**Data records**
* * * * * * * * *

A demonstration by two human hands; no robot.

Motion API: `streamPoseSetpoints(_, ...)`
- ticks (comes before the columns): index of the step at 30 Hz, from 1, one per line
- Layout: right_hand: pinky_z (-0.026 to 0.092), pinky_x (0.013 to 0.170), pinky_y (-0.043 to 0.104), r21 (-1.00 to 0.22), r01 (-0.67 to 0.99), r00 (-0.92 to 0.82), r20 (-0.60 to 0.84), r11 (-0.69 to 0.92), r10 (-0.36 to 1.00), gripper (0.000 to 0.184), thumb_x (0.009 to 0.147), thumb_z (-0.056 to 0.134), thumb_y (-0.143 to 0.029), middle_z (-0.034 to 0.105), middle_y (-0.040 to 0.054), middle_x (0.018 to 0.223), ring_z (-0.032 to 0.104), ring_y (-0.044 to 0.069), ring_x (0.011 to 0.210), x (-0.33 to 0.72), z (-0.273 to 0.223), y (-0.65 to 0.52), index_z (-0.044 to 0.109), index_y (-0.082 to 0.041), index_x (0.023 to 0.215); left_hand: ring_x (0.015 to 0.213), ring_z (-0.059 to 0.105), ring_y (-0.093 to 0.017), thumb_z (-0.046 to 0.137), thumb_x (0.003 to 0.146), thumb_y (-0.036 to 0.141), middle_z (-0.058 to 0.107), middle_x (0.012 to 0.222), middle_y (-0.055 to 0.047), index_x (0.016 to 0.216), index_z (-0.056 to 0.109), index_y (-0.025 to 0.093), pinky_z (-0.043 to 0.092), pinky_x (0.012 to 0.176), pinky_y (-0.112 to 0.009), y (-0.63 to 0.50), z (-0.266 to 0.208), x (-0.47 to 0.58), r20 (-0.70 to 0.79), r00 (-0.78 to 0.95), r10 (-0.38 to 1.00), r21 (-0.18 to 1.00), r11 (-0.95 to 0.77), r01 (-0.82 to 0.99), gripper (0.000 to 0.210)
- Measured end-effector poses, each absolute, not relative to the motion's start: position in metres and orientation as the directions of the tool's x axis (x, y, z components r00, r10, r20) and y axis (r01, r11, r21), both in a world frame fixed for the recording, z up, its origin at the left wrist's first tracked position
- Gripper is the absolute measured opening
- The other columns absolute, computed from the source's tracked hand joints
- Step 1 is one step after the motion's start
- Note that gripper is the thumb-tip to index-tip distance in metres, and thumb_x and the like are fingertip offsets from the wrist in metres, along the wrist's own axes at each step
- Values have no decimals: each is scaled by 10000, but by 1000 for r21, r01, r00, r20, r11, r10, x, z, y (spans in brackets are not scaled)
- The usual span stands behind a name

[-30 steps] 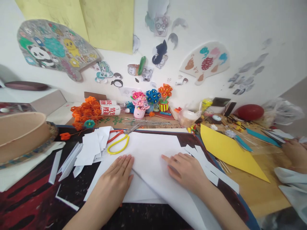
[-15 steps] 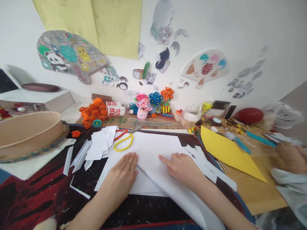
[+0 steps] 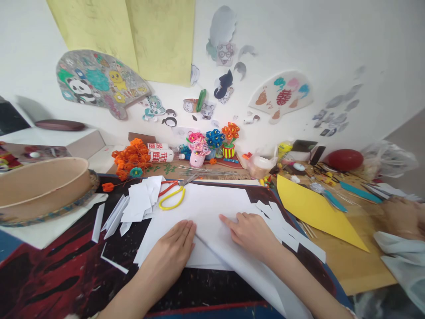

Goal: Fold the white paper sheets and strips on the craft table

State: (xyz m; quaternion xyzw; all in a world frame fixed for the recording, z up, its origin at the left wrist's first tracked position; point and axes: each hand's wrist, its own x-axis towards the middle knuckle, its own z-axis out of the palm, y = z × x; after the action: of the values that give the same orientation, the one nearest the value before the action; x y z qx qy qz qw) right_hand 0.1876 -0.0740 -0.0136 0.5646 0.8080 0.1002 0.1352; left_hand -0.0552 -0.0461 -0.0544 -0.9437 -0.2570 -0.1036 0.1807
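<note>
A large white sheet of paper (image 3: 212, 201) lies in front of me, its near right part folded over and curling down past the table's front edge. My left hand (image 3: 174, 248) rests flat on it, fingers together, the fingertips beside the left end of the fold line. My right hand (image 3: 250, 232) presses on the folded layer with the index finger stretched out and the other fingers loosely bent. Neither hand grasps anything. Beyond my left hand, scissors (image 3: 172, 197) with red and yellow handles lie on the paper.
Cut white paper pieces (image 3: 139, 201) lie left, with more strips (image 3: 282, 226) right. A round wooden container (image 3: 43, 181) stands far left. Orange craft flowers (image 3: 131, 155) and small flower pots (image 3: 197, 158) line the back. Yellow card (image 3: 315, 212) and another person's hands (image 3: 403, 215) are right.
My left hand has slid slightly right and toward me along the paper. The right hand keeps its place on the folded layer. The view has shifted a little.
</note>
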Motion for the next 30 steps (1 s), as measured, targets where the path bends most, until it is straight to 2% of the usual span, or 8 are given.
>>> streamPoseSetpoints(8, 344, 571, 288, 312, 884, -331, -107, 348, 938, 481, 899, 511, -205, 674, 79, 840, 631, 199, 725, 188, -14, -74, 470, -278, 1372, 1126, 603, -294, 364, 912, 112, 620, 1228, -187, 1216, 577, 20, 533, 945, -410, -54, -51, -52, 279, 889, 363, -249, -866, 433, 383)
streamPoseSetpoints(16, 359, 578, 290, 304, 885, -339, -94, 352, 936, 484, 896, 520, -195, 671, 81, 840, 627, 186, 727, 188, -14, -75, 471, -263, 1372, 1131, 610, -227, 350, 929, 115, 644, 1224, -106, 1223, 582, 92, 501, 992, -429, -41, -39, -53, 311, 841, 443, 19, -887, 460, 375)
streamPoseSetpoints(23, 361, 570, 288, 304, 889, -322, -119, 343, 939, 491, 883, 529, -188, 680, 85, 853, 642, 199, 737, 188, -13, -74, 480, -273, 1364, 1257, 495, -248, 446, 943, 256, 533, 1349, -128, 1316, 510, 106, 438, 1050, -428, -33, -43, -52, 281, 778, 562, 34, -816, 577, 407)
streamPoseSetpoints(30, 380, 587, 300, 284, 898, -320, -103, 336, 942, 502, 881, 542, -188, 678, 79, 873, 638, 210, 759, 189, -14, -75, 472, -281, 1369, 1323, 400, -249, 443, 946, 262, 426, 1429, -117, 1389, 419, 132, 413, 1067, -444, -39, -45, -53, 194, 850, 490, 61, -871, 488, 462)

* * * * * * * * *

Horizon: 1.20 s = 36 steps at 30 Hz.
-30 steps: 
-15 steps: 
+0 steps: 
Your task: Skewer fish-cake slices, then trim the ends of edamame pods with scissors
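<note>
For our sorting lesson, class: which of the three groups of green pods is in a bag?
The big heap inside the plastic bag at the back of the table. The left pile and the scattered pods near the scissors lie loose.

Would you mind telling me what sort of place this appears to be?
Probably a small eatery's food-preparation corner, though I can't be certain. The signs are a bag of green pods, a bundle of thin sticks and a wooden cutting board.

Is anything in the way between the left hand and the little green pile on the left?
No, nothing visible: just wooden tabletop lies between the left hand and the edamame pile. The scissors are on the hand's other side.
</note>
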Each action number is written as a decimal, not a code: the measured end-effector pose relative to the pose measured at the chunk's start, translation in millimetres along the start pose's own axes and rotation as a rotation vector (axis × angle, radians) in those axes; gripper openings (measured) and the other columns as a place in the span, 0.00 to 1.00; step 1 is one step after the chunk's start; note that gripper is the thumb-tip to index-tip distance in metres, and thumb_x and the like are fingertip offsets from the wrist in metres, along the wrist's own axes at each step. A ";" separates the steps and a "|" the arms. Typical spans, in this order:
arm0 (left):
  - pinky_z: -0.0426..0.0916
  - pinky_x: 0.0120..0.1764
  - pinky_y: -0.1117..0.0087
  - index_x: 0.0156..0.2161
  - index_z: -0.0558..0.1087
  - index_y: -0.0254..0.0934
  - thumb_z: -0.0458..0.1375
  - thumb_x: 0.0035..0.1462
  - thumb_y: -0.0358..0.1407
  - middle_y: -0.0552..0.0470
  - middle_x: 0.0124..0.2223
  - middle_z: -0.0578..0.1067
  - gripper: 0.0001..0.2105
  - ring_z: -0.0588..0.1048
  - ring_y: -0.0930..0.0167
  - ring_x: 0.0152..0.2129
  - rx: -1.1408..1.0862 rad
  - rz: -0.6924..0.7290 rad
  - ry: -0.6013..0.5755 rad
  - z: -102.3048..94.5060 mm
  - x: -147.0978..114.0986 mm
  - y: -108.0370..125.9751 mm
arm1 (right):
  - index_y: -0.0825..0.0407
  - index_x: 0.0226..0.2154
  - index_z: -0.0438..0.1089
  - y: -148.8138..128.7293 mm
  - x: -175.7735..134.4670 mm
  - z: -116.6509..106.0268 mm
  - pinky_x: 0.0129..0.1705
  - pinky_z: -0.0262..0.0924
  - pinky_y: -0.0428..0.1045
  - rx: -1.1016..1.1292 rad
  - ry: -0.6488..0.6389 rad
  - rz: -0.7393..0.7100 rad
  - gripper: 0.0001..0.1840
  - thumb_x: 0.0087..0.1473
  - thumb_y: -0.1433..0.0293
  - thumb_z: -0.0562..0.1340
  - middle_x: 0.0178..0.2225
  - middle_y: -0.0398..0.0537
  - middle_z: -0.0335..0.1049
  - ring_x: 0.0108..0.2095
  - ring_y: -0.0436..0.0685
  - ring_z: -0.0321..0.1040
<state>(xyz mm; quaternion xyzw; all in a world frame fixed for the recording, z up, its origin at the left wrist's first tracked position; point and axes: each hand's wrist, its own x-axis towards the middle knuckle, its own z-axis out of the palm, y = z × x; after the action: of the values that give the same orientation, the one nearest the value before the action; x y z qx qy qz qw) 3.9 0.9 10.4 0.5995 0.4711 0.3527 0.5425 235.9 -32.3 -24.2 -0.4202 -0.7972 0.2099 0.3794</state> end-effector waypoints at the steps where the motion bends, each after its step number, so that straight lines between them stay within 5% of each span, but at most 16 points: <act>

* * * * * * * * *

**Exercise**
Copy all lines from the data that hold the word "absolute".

**Completed exercise**
- Measured end-effector poses, each absolute, not relative to the motion's start: position in metres and orientation as the directions of the tool's x axis (x, y, z components r00, r10, r20) and y axis (r01, r11, r21), both in a world frame fixed for the recording, z up, its origin at the left wrist's first tracked position
- Gripper is the absolute measured opening
- The other columns absolute, computed from the source's tracked hand joints

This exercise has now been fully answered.